Exercise:
The expected answer is a verbatim transcription of the lines below, beginning with the first and ending with the line that holds "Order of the", without pictures.

Dataset extract:
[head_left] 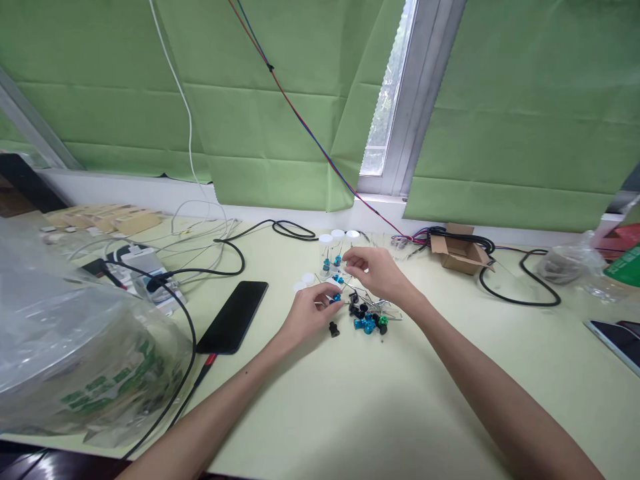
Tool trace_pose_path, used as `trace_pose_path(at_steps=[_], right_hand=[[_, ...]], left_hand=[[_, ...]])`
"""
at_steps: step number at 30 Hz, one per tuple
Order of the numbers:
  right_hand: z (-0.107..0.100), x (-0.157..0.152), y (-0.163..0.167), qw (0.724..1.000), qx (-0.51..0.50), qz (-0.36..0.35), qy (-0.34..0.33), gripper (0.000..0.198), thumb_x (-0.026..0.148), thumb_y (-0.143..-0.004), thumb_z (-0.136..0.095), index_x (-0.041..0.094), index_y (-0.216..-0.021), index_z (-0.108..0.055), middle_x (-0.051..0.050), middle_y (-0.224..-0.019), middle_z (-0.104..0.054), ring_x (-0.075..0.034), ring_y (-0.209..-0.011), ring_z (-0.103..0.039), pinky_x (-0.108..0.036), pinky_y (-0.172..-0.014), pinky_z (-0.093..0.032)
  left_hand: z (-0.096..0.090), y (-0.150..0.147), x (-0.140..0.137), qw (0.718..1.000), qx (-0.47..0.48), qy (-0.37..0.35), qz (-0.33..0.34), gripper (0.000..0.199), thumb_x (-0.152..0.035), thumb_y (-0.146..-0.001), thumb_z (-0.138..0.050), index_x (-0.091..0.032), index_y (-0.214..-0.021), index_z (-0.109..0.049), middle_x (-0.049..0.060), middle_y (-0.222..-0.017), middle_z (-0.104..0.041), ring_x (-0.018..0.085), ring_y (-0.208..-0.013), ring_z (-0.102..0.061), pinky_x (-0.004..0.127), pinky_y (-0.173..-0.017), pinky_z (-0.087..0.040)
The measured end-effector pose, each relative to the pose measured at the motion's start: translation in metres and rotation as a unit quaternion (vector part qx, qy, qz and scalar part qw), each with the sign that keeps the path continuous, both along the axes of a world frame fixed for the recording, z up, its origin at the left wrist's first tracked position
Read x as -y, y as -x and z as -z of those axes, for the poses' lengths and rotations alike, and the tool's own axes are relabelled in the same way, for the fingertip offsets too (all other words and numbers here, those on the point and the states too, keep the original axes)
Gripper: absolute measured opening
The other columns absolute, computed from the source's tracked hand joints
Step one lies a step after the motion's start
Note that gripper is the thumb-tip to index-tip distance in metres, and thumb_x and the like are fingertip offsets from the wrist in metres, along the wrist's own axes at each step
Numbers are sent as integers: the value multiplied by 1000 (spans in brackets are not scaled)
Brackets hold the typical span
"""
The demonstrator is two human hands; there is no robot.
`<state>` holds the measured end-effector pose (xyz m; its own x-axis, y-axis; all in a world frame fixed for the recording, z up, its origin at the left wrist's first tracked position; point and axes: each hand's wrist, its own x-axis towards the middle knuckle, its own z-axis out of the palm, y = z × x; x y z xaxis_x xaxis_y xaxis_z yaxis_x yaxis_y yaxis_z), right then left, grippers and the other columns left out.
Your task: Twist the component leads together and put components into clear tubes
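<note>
My left hand (311,311) is closed, its thumb and fingers curled around a small blue fitting (337,298). My right hand (373,272) hovers just beyond it with thumb and fingertips pinched together; whatever is between them is too small to make out. Clear vials with white caps (325,239) stand behind my hands, with blue pieces (327,264) inside. In front of my right hand lies a pile of black fittings (357,308), blue fittings (368,325), a green one (383,321) and thin metal rods (393,316). One black fitting (334,329) sits apart, near my left hand.
A black phone (235,317) with a cable lies to the left, beside a large plastic-wrapped tub (100,373). White adapters (150,273) and tangled cables spread behind. An open cardboard box (457,253), black cable loops and another device (617,340) are on the right.
</note>
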<state>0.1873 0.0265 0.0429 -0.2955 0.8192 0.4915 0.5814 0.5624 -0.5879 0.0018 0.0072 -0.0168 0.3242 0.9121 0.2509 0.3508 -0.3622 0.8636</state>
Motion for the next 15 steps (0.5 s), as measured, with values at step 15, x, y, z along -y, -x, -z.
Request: trace_pose_path(at_steps=[15], right_hand=[[2, 3, 4, 999, -23, -31, 4, 13, 11, -84, -62, 16, -93, -69, -4, -82, -72, -15, -77, -67, -27, -73, -53]], left_hand=[[-7, 3, 1, 977, 84, 163, 107, 30, -41, -77, -72, -15, -93, -67, -3, -63, -50, 8, -48, -43, 24, -50, -31]])
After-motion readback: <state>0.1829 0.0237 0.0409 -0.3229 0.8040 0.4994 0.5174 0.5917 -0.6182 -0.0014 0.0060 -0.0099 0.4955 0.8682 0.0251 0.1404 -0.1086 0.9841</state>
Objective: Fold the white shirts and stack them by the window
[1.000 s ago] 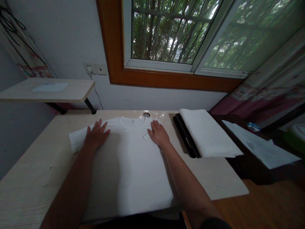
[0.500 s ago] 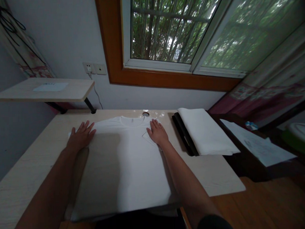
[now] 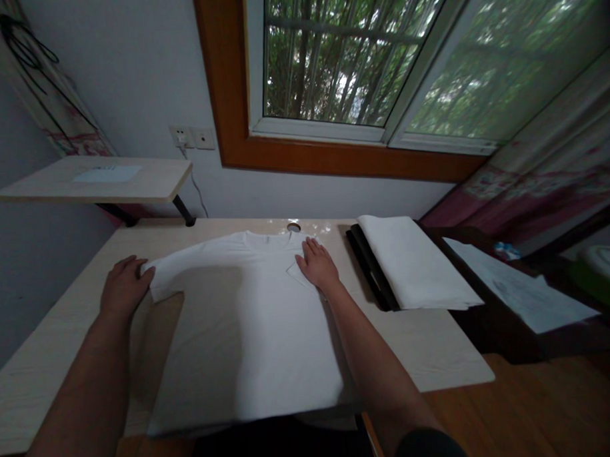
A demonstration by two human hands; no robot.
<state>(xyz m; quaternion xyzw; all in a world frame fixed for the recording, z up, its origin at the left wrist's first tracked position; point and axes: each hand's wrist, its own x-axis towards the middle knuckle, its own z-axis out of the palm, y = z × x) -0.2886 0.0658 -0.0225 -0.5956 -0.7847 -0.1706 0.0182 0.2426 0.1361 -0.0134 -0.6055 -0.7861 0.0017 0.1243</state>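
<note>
A white T-shirt [image 3: 269, 336] lies spread on the pale wooden table [image 3: 63, 343], its neckline toward the window and its lower edge at the table's near side. At the outer end of the left sleeve, my left hand [image 3: 124, 285] has its fingers bent and its thumb on the hem, pinching it. The right sleeve is folded inward over the shirt's body. On that folded sleeve my right hand [image 3: 317, 263] rests flat, fingers stretched out. It covers part of the right shoulder.
Right of the shirt lies a folded white cloth [image 3: 416, 264] atop dark folded fabric [image 3: 369, 269]. A small raised shelf [image 3: 153, 184] with a paper slip stands at the back left. Beyond the table's right edge, a large sheet of paper [image 3: 517, 288] lies on a dark surface.
My left hand has moved left from the flat-pressed sleeve to its outer end and closed on the hem, leaving the left sleeve uncovered. My right hand stays on the folded sleeve.
</note>
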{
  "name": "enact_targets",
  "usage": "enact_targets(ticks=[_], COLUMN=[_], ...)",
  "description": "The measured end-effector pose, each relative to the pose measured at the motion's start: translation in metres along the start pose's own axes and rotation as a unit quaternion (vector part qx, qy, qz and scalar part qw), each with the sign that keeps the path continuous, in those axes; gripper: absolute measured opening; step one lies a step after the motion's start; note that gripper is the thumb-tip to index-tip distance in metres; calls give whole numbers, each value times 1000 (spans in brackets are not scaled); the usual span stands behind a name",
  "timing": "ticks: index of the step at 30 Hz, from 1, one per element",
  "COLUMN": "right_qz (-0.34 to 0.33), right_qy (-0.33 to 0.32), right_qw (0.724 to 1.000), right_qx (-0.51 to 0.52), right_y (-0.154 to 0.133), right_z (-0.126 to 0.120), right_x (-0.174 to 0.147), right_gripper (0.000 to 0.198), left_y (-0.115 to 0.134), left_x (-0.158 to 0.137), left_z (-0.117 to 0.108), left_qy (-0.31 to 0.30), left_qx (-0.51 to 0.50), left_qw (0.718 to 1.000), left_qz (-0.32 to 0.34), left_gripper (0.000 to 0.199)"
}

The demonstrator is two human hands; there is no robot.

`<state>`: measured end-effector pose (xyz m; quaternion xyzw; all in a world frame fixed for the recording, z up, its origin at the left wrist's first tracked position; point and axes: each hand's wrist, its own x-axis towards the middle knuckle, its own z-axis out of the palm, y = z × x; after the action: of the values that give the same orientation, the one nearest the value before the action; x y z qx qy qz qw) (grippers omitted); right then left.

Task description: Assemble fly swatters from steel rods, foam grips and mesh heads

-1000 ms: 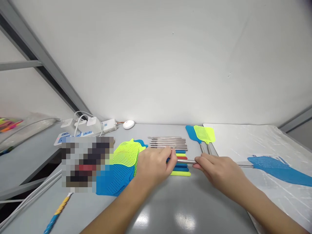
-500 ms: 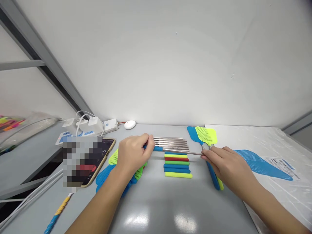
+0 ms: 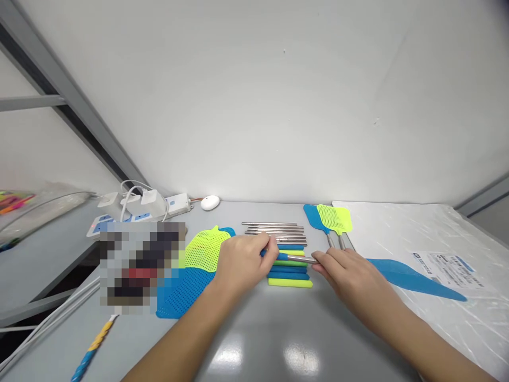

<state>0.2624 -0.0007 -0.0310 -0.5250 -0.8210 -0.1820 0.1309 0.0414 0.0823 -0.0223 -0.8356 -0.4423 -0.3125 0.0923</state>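
Note:
A fly swatter spans my two closed hands. My left hand [image 3: 246, 262] is wrapped round its blue handle [image 3: 281, 256], and my right hand [image 3: 353, 270] pinches the metal rod [image 3: 302, 259]. Past my right hand extends a blue mesh swatter head [image 3: 415, 278], seen nearly edge-on; its join to the rod is hidden. Beneath the held swatter lie several coloured handles in a row, among them a yellow-green handle [image 3: 290, 283]. Several loose metal rods [image 3: 274, 228] lie behind them. Loose blue [image 3: 185, 292] and yellow-green swatter heads [image 3: 207, 249] rest left of my left hand.
Two swatters with rods, one blue [image 3: 315, 216] and one yellow-green [image 3: 336, 218], lie behind my right hand. White plastic-wrapped packaging [image 3: 437, 228] covers the right side. A power strip [image 3: 139, 217] with chargers, a partly blurred phone [image 3: 147, 265] and cables occupy the left.
My left hand has moved right and my right hand slightly left, so less rod shows between them. The held blue head has turned nearly edge-on. The loose heads on the left are more exposed.

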Motion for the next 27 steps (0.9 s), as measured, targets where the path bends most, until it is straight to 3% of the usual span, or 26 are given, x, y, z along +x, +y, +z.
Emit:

The answer:
[head_left] 
Tool trace_pose_path, used as `trace_pose_path(at_steps=[_], right_hand=[[_, ...]], left_hand=[[_, ...]])`
"""
at_steps: step number at 30 Hz, one per tuple
Order of the numbers:

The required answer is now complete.